Don’t let the length of the Bleat fool you! This one’s padded all over the place.

Gorgeous perfect day. For all the moans and mopery, when Minnesota finally turns, it’s heaven. Life in the city:

 

 

Had a piece on the Work blog today about the introduction of the ZIP code, fifty years ago this week. I do remember some faint resentment five years on, simply because it was something else you had to do, and for heaven’s sake if they needed help finding an address in FARGO something was amiss. I also recall this fellow as something that existed riiiight at the periphery of acceptable things that were not exactly scary, but not quite what you expected in a cartoon.

 


He may be the most unusual government mascot of them all. There’s something so broken about his posture. His ruddy face, his lidless eyes. Wikipedia explains why he looked so different:

Mr. ZIP was based on an original design by Howard Wilcox, son of a letter carrier and a member of the Cunningham and Walsh advertising agency, for use by a New York bank in a bank-by-mail campaign. Wilcox's design was a child-like sketch of a postman delivering a letter.

The figure was used only a few times, then filed away. Later the bank gave him to the Postal Service. “Within four years, eight out of ten Americans knew who he was and what he stood for.” Remarkable.
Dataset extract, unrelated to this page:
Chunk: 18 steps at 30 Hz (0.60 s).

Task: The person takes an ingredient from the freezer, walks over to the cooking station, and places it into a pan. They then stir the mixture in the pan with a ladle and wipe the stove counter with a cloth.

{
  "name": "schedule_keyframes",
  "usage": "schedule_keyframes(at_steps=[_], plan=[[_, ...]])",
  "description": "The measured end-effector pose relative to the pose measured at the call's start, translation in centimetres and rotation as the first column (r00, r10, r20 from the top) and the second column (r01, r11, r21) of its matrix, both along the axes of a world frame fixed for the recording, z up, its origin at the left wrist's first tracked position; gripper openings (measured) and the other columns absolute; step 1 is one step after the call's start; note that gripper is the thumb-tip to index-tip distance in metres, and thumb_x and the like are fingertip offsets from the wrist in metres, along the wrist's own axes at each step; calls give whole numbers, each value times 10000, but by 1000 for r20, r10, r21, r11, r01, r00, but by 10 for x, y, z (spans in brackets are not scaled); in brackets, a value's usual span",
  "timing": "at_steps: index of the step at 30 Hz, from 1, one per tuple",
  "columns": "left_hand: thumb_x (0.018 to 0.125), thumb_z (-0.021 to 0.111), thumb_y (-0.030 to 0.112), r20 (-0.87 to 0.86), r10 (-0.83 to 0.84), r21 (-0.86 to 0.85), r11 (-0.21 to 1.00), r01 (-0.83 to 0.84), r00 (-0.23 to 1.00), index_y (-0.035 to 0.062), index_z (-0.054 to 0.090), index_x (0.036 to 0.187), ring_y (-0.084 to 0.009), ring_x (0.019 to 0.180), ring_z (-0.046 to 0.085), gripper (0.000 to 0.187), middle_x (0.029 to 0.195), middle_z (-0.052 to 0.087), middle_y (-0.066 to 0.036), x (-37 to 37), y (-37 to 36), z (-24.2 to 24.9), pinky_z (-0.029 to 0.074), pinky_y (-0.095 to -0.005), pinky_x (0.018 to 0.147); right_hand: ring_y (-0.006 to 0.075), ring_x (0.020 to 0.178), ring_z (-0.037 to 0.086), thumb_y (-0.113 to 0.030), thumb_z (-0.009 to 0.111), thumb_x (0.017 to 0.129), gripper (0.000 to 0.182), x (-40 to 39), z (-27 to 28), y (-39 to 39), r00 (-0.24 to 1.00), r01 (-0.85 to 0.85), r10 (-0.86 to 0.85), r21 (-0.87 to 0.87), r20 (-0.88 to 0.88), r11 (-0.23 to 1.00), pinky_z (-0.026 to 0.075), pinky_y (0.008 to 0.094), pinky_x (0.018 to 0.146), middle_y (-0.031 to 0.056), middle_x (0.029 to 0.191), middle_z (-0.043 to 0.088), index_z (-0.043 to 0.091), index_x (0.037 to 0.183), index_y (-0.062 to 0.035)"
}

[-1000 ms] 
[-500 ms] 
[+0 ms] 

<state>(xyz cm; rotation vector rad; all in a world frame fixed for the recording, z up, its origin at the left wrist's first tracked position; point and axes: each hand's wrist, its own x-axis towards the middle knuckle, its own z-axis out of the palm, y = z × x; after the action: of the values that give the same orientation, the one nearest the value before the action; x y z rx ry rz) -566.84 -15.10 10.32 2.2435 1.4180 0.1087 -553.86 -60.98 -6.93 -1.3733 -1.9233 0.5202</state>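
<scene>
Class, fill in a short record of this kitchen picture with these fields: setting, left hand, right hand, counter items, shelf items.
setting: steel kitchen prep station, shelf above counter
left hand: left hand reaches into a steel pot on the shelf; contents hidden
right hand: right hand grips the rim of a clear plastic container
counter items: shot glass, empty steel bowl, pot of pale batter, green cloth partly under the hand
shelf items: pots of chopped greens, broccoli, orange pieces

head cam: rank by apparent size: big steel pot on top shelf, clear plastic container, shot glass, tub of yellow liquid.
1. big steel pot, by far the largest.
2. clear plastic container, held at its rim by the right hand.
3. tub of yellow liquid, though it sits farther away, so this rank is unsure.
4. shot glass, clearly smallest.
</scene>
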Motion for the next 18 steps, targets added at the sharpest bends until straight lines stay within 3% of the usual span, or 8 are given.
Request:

Then again, this couldn't have helped:

 

 

That's from the Work Blog, so you already saw it, right? No? Sigh: here.

 

The dog slept all day and didn’t eat breakfast. Didn’t eat his breakfast when he got up. He’s done that before. Whatever thing he’s done that makes me think it’s going to be sooner rather than later, he’s done it before. He was certainly engaged on Sunday; when we were out front, working on the lawn, he would wander out to see what was up. He just can’t see much. Yesterday:

 

 

Now, as I write this, he’s standing in the back yard. He doesn’t seem all here. Well, he did just wake up. Yesterday he was at the back door of the house a dozen times when we were outside in the gazebo: let me out! Then he’d walk around and go back to the stairs. Let me in!

As long as there’s something they want to do. True for us all. When you stop wanting it’s only a matter of time before your heart catches up.

Update: he ate everything and went for a walk and wanted to come outside six times and go back in six times. He followed me out back when I set up the sprinkler. He put up his snout to the breeze, read the news, and headed back in.

 

 

 
   

 

A look back at the cliches, inventions, tropes and tripe of bygone merchandising. Every Tuesday, for some reason!

TANG

I’ve always loved this stuff:

 

Because it was different. Unlike Seven-Up, which was bland, Squirt did have a tang. Now I know why: the tangalize process, no doubt patented against imitators. Oh, you can imagine the inventor, presenting his results to the marketing. “Gentlemen, I call this process Citrus-intensification infusional enhancement.” One of the board members says “won’t fly, doc; gotta be snappy. What does Squirt have? It’s got . . . tartness? No. Tang. It’s got tang. Call it . . . tangerated.”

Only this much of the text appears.